§ Task directions: Where does the word "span" show up in the data? Please find each such line and copy it.

§ Supplied information:
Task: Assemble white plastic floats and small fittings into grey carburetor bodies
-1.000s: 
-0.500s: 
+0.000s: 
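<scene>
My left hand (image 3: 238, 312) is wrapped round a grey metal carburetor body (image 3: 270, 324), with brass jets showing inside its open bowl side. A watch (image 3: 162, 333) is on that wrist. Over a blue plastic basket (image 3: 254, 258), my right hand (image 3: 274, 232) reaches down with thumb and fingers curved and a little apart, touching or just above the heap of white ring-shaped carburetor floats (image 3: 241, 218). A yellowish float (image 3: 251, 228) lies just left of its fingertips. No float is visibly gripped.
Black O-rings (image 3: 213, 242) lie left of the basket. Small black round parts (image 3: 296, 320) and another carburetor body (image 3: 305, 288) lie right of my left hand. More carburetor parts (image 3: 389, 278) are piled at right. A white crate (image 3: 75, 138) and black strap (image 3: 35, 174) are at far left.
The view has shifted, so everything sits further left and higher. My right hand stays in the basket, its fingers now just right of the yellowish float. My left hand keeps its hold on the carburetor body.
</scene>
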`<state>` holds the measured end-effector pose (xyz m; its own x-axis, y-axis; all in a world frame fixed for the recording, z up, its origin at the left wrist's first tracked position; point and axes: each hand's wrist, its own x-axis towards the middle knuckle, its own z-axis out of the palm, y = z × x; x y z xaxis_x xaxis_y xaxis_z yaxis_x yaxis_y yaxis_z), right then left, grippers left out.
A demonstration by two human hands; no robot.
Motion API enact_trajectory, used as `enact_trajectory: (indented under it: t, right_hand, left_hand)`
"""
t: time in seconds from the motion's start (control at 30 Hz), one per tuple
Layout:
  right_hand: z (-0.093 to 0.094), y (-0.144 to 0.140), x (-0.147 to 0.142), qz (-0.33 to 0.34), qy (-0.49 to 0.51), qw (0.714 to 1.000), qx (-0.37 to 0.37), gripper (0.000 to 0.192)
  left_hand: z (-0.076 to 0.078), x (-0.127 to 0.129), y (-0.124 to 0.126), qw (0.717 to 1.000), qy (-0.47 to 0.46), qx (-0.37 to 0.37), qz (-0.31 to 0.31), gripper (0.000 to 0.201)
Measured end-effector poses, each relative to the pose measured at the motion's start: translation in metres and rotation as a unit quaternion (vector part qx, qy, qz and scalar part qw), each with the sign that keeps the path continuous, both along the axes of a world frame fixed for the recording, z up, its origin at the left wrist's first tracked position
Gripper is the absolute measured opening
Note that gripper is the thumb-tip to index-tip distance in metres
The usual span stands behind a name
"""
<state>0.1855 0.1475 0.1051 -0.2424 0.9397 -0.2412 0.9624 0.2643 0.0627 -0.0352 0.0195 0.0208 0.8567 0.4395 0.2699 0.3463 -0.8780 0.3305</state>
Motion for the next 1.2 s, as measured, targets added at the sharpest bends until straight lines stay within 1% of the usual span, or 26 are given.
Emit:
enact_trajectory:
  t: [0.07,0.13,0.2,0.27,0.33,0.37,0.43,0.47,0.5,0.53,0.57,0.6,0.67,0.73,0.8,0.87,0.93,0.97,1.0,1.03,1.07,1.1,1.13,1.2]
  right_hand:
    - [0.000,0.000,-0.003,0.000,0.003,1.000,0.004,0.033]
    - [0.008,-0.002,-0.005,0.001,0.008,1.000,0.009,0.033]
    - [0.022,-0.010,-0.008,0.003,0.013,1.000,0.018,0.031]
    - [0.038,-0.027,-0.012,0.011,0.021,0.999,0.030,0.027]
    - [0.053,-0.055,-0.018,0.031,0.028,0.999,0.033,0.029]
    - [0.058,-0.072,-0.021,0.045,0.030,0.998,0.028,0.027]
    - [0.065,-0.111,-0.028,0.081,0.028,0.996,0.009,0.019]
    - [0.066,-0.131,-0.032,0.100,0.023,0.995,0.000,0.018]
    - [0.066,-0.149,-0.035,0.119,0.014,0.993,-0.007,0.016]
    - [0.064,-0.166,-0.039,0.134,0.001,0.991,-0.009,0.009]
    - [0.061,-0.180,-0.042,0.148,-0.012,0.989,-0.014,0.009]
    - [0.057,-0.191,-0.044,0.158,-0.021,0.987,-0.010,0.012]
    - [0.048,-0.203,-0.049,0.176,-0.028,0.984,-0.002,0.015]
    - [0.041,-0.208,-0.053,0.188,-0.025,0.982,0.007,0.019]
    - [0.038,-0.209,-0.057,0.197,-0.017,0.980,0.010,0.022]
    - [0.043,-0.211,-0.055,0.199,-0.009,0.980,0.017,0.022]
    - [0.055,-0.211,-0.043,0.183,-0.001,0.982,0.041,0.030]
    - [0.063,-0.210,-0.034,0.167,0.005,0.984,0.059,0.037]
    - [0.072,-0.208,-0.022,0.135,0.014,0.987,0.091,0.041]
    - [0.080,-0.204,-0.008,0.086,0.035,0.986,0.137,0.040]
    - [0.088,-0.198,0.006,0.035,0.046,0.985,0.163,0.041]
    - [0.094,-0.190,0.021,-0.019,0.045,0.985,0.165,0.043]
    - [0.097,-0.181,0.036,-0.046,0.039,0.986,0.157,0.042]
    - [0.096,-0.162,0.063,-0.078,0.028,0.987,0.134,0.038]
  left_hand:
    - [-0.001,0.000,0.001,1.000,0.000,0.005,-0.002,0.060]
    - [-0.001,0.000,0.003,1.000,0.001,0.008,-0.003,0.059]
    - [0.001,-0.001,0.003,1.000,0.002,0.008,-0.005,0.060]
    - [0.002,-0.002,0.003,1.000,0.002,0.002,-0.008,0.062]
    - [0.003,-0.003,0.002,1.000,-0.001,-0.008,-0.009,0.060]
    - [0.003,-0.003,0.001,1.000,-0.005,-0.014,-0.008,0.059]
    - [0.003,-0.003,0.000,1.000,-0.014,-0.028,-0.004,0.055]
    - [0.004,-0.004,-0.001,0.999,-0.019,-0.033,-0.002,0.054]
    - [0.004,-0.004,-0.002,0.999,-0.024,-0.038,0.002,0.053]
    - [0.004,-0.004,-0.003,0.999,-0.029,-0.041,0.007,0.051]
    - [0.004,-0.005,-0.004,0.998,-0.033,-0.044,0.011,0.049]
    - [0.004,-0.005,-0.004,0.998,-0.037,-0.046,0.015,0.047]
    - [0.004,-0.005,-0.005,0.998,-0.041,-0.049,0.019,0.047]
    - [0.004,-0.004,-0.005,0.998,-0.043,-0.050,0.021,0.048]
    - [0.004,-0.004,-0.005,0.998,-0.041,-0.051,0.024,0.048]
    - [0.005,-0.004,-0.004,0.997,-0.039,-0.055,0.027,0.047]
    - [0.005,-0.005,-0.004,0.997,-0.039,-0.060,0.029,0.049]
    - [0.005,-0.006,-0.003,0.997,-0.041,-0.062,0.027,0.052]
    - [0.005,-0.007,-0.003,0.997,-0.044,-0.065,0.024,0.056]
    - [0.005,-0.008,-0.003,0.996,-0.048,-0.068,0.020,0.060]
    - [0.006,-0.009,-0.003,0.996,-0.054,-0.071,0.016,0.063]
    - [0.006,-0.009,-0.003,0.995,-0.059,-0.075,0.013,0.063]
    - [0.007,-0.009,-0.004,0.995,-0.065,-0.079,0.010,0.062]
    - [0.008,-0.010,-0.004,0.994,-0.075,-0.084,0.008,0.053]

§ Solution for this exercise:
The usual span stands behind a name
Motion for the next 1.2 s, as measured, targets added at the sharpest bends until straight lines stay within 1% of the usual span, or 26 are given.

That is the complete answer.